Required action: Write out every entry exactly as given, but omit the pictures.

──────────

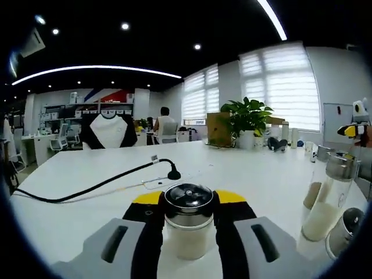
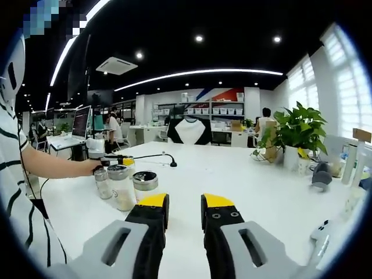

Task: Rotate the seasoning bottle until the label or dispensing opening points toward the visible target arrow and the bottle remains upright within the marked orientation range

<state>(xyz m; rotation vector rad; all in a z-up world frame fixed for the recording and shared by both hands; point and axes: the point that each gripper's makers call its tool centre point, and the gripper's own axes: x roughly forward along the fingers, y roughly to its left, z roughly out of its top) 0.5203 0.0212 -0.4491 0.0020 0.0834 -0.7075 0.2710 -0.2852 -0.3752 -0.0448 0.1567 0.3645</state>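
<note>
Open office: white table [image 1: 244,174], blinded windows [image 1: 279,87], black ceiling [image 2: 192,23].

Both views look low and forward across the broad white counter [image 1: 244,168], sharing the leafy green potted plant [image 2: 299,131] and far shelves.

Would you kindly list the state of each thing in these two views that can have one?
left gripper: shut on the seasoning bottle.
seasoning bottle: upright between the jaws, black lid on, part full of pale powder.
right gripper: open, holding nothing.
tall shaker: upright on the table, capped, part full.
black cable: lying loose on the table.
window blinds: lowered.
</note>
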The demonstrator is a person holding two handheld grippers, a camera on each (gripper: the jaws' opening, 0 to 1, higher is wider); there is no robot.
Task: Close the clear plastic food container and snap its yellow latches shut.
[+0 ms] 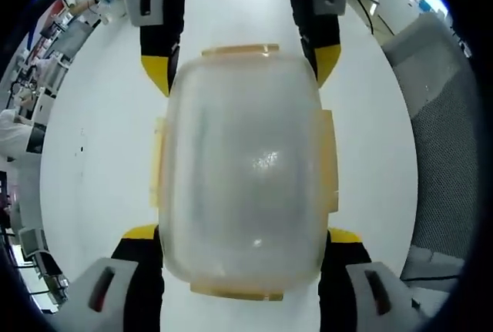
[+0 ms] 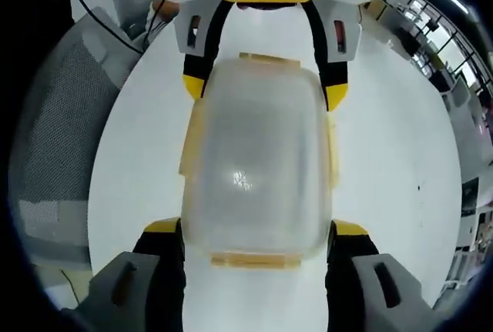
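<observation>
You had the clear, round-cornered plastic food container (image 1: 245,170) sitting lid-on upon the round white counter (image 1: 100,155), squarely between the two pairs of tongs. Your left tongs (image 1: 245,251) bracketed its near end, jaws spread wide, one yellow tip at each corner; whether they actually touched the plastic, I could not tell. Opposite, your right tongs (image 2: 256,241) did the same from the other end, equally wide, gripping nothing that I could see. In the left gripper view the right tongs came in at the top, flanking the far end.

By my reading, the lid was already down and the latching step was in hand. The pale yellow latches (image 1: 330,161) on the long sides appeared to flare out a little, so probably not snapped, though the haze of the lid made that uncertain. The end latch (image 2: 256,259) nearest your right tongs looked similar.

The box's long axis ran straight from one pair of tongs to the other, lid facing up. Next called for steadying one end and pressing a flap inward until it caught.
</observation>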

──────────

Result below:
Task: Rotate the seasoning bottle until the label or dispensing opening points toward the visible target arrow and the bottle remains upright within the marked orientation range

<state>(xyz m; rotation vector rad; all in a z-up world frame fixed for the recording and shared by both hands; point and axes: the point that each gripper's makers call its tool centre point, and the gripper's own axes: x roughly forward along the fingers, y roughly to its left, z roughly out of its top) 0.5203 0.0212 -0.4491 0.0020 0.0834 -0.7075 0.2710 -0.2852 -0.3752 -0.0448 0.1567 0.3645</state>
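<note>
Open office: white table [image 1: 244,174], blinded windows [image 1: 279,87], black ceiling [image 2: 192,23].

Both views look low and forward across the broad white counter [image 1: 244,168], sharing the leafy green potted plant [image 2: 299,131] and far shelves.

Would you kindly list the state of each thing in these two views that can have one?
left gripper: shut on the seasoning bottle.
seasoning bottle: upright between the jaws, black lid on, part full of pale powder.
right gripper: open, holding nothing.
tall shaker: upright on the table, capped, part full.
black cable: lying loose on the table.
window blinds: lowered.
</note>
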The demonstrator is a person holding two handheld grippers, a camera on each (gripper: the jaws' opening, 0 to 1, higher is wider); there is no robot.
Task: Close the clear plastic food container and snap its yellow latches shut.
[+0 ms] 
[+0 ms] 
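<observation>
You had the clear, round-cornered plastic food container (image 1: 245,170) sitting lid-on upon the round white counter (image 1: 100,155), squarely between the two pairs of tongs. Your left tongs (image 1: 245,251) bracketed its near end, jaws spread wide, one yellow tip at each corner; whether they actually touched the plastic, I could not tell. Opposite, your right tongs (image 2: 256,241) did the same from the other end, equally wide, gripping nothing that I could see. In the left gripper view the right tongs came in at the top, flanking the far end.

By my reading, the lid was already down and the latching step was in hand. The pale yellow latches (image 1: 330,161) on the long sides appeared to flare out a little, so probably not snapped, though the haze of the lid made that uncertain. The end latch (image 2: 256,259) nearest your right tongs looked similar.

The box's long axis ran straight from one pair of tongs to the other, lid facing up. Next called for steadying one end and pressing a flap inward until it caught.
</observation>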

The answer was written out completely.